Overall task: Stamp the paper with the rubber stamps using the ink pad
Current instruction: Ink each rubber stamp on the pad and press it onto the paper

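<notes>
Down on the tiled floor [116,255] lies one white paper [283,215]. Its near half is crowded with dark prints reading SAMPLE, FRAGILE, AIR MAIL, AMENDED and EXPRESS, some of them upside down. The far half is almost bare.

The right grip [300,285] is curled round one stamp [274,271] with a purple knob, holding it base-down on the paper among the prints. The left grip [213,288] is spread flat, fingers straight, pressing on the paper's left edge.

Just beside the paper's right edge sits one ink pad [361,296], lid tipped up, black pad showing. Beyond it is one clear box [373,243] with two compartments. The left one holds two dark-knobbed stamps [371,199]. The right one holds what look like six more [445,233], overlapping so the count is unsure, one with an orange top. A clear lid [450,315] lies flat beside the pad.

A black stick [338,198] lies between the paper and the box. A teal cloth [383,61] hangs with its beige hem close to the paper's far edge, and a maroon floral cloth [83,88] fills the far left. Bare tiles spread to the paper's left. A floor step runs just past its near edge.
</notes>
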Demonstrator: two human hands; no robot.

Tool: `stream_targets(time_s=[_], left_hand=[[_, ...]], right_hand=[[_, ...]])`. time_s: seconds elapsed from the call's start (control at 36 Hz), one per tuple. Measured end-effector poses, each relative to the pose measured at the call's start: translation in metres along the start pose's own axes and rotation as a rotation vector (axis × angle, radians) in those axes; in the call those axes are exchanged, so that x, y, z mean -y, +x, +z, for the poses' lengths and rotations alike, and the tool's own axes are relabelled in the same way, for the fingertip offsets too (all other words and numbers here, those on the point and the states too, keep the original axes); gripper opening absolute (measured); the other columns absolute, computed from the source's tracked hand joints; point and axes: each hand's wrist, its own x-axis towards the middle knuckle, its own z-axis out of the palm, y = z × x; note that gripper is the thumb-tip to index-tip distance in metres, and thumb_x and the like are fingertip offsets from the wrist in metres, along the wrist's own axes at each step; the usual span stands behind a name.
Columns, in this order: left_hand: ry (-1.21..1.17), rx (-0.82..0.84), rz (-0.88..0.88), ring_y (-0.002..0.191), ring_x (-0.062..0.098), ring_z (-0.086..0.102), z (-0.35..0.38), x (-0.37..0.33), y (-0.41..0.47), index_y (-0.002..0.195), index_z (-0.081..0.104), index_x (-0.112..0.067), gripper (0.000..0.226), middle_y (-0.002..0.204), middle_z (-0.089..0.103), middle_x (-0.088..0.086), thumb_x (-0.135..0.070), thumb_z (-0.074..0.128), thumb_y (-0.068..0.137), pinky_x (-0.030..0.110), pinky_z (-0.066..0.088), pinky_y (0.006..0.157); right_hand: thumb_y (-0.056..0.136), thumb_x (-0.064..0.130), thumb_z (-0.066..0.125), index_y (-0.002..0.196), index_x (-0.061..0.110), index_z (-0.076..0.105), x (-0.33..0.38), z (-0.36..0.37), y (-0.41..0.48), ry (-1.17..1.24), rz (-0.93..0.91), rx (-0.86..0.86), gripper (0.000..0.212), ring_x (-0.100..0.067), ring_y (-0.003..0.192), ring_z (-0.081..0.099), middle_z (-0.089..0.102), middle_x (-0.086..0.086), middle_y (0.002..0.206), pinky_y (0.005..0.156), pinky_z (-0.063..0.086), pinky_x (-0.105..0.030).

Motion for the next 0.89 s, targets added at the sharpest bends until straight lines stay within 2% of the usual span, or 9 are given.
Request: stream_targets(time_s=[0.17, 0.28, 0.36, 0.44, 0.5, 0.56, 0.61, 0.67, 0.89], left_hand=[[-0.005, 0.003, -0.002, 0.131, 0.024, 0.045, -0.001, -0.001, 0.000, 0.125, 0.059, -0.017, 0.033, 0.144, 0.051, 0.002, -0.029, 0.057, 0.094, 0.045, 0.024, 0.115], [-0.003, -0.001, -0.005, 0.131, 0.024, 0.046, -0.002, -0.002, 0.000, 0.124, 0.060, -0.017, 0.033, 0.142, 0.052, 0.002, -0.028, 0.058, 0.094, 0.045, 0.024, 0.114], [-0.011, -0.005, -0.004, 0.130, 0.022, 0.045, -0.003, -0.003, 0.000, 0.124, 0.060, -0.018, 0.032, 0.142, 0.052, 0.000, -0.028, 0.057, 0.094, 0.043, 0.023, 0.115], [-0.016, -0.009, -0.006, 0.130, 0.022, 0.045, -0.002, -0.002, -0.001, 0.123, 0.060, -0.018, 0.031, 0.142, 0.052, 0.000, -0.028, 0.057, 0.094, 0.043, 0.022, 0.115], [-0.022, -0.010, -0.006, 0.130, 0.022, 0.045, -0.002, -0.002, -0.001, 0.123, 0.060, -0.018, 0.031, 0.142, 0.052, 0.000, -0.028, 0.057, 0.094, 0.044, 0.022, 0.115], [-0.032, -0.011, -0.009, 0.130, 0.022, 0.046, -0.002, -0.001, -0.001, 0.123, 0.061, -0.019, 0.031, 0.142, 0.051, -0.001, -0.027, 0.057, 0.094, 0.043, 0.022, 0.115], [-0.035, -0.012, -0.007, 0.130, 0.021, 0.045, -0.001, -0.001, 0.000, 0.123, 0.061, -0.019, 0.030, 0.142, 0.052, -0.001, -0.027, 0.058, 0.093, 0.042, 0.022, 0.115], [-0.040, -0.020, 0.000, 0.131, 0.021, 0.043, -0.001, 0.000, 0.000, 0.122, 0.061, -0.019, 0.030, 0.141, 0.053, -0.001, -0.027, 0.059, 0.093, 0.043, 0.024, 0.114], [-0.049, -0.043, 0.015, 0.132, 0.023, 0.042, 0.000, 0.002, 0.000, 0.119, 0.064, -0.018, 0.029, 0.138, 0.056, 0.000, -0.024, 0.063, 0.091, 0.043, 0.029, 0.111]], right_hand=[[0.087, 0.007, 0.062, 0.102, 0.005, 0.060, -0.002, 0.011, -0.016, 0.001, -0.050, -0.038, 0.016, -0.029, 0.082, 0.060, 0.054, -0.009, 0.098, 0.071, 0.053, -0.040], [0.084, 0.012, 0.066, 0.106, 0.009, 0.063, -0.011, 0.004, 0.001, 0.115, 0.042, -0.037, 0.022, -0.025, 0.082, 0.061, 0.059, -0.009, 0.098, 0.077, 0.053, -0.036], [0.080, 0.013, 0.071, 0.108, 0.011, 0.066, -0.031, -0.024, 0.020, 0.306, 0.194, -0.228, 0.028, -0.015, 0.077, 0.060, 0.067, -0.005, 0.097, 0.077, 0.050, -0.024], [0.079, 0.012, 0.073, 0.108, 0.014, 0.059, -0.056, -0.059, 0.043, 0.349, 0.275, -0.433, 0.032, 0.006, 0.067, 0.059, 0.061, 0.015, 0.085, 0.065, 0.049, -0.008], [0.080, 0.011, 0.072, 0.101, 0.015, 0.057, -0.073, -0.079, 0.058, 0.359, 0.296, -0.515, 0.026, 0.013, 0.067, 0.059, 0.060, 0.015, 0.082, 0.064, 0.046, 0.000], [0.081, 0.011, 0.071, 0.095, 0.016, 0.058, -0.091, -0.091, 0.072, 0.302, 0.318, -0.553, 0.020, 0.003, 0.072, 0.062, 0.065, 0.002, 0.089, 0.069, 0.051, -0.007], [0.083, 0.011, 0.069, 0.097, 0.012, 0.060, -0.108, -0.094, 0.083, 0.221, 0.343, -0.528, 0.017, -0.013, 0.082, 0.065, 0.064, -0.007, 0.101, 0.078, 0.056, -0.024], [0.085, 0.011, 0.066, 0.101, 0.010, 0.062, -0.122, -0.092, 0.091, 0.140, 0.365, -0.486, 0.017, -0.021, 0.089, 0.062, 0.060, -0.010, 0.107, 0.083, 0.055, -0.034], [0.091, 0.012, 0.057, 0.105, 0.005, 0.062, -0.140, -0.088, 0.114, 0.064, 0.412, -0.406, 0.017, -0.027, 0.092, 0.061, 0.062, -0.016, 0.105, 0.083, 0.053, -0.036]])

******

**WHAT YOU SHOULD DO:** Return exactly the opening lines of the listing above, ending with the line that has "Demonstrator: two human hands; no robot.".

**ANSWER SPACE:**
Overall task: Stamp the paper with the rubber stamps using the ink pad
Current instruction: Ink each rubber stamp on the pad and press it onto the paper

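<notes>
Down on the tiled floor [116,255] lies one white paper [283,215]. Its near half is crowded with dark prints reading SAMPLE, FRAGILE, AIR MAIL, AMENDED and EXPRESS, some of them upside down. The far half is almost bare.

The right grip [300,285] is curled round one stamp [274,271] with a purple knob, holding it base-down on the paper among the prints. The left grip [213,288] is spread flat, fingers straight, pressing on the paper's left edge.

Just beside the paper's right edge sits one ink pad [361,296], lid tipped up, black pad showing. Beyond it is one clear box [373,243] with two compartments. The left one holds two dark-knobbed stamps [371,199]. The right one holds what look like six more [445,233], overlapping so the count is unsure, one with an orange top. A clear lid [450,315] lies flat beside the pad.

A black stick [338,198] lies between the paper and the box. A teal cloth [383,61] hangs with its beige hem close to the paper's far edge, and a maroon floral cloth [83,88] fills the far left. Bare tiles spread to the paper's left. A floor step runs just past its near edge.
</notes>
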Demonstrator: two human hands; no robot.

The exercise has been completed in full.